— EXERCISE REQUIREMENTS —
Each line below is to be copied exactly as it appears.

— EXERCISE DATA —
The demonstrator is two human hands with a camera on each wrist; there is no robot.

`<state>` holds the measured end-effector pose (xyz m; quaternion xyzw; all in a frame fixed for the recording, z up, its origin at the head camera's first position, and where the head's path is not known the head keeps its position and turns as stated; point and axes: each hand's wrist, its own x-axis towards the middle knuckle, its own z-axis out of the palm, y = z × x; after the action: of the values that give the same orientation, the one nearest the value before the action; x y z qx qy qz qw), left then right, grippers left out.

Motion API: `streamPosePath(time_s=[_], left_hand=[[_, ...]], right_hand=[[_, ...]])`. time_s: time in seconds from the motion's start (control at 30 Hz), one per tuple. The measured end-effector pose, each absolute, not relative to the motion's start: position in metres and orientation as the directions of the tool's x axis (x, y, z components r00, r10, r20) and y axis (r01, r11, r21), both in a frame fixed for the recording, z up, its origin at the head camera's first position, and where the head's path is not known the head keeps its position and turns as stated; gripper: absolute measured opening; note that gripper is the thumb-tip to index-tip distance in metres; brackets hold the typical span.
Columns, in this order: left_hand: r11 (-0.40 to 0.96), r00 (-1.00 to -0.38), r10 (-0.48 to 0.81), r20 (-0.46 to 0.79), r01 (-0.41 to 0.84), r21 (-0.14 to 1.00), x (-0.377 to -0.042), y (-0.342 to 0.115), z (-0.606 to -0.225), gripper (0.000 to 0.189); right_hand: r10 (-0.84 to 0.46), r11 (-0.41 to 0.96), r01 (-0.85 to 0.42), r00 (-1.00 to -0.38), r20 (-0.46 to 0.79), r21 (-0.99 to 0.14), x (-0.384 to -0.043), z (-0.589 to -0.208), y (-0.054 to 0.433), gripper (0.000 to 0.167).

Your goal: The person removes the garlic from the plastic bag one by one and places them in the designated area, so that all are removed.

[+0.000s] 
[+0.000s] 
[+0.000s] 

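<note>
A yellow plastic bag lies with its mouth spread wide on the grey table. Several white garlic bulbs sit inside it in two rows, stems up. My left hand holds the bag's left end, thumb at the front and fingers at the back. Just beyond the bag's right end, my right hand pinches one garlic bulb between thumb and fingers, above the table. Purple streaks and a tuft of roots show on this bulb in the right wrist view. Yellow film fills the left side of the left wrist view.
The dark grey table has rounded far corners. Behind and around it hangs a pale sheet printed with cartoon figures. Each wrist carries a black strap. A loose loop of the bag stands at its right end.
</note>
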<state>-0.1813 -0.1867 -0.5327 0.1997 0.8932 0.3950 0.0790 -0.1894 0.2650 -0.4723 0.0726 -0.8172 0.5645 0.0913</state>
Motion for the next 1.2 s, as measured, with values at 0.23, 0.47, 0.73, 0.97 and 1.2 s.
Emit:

— TASK RESULT —
The demonstrator is two human hands with a camera on each wrist; there is no robot.

`<state>` holds the measured end-effector pose (xyz m; quaternion xyzw; all in a frame fixed for the recording, z up, its origin at the head camera's first position, and where the head's path is not known the head keeps its position and turns as stated; point and axes: each hand's wrist, its own x-axis towards the middle knuckle, its own z-axis out of the palm, y = z × x; after the action: of the values that give the same orientation, the one nearest the value before the action; x y z qx qy qz qw), left then right, grippers left out.

Motion API: `streamPosePath(time_s=[_], left_hand=[[_, ...]], right_hand=[[_, ...]])`. time_s: time in seconds from the motion's start (control at 30 Hz), one per tuple. The measured end-effector pose, each absolute, not relative to the motion's start: position in metres and orientation as the directions of the tool's x axis (x, y, z components r00, r10, r20) and y axis (r01, r11, r21), both in a frame fixed for the recording, z up, its origin at the head camera's first position, and where the head's path is not known the head keeps its position and turns as stated; gripper: absolute measured opening; note that gripper is the thumb-tip to index-tip distance in metres; brackets hold the typical span.
Columns, in this order: left_hand: r11 (-0.40 to 0.96), r00 (-1.00 to -0.38), r10 (-0.48 to 0.81), r20 (-0.46 to 0.79), r01 (-0.41 to 0.84), r21 (-0.14 to 1.00), x (-0.377 to -0.042), y (-0.342 to 0.115), z (-0.606 to -0.225), gripper (0.000 to 0.189); right_hand: r10 (-0.84 to 0.46), r11 (-0.41 to 0.96), r01 (-0.85 to 0.42), r00 (-1.00 to -0.38), r20 (-0.46 to 0.79), r21 (-0.99 to 0.14), x (-0.384 to -0.043), z (-0.589 to -0.208), y (-0.054 to 0.433), gripper (0.000 to 0.167).

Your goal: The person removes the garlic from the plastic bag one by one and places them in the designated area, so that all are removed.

[+0.000s] 
[+0.000s] 
[+0.000s] 

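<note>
A yellow plastic bag lies with its mouth spread wide on the grey table. Several white garlic bulbs sit inside it in two rows, stems up. My left hand holds the bag's left end, thumb at the front and fingers at the back. Just beyond the bag's right end, my right hand pinches one garlic bulb between thumb and fingers, above the table. Purple streaks and a tuft of roots show on this bulb in the right wrist view. Yellow film fills the left side of the left wrist view.
The dark grey table has rounded far corners. Behind and around it hangs a pale sheet printed with cartoon figures. Each wrist carries a black strap. A loose loop of the bag stands at its right end.
</note>
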<state>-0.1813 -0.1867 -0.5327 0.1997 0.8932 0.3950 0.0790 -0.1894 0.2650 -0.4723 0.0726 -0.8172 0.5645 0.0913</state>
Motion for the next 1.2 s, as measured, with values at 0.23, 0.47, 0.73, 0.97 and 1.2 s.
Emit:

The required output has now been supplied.